Die Ausstellung »Im Wartesaal Deutschland« über Mendl Man und die jiddische DP-Zeitung »Der nayer Moment« beleuchtet Regensburgs Rolle für das Judentum nach dem Krieg. Bis einschließlich Freitag werden stündlich Führungen: durch die Synagoge, das jüdische Regensburg (Martin David Kurz) sowie eine Stolpersteinführung von Rainer Ehm angeboten. Gleich der erste Rundgang am Donnerstag um 14 Uhr baut eine Brücke zu allen drei Religionen: Er startet an der Synagoge, geht zur Moschee und endet in der Kirche.

Die Regensburger Gemeinde
Eine jüdische Gemeinde existiert in Regensburg mindestens seit dem 10. Jahrhundert innerhalb der Mauern des alten Römerlagers Castra Regina.

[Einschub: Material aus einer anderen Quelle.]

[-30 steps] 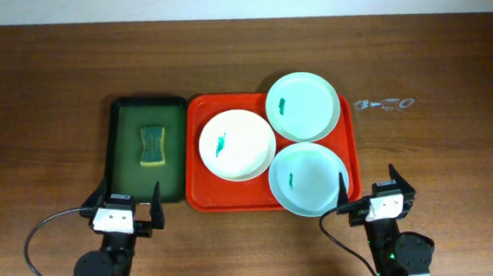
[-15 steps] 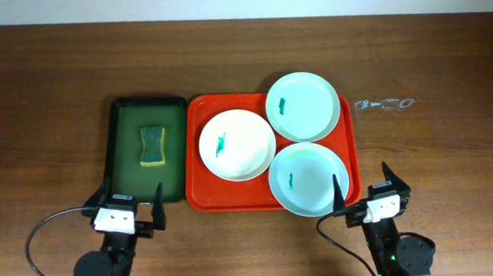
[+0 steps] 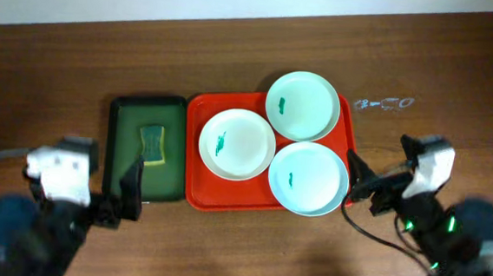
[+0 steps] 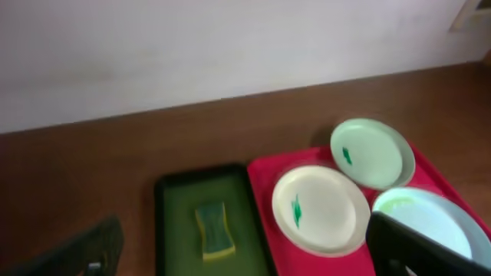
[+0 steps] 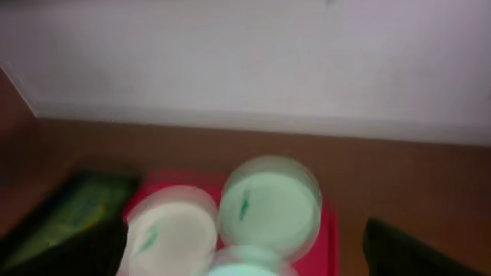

Im 11. Jahrhundert erreichte die Gemeinde ihre erste Blütezeit. 1195/96 kam Rabbi Jehuda ben Samuel he-hasid (»Jehuda der Fromme«) nach Regensburg und gründete eine berühmte Talmudschule. Regensburg war für einige Jahre Zentrum jüdischer Theologie. 1519 wurden die Juden aus der reichsfreien Stadt vertrieben. Zwischen 1861 und 1871 wuchs die Gemeinde auf 430 Mitglieder an. Unter Rabbiner Dr. Seligmann-Mayer wurde 1912 eine große Synagoge gebaut, mit Gemeindehaus, Betsaal und Schule, die in der Pogromnacht 1938 in Flammen aufging. Die Namen Hans Rosengold und Otto Schwerdt stehen für den Neubeginn nach 1945. Durch die Zuwanderung aus den Ländern der ehemaligen Sowjetunion ist die Gemeinde mittlerweile auf über 1000 Mitglieder angewachsen.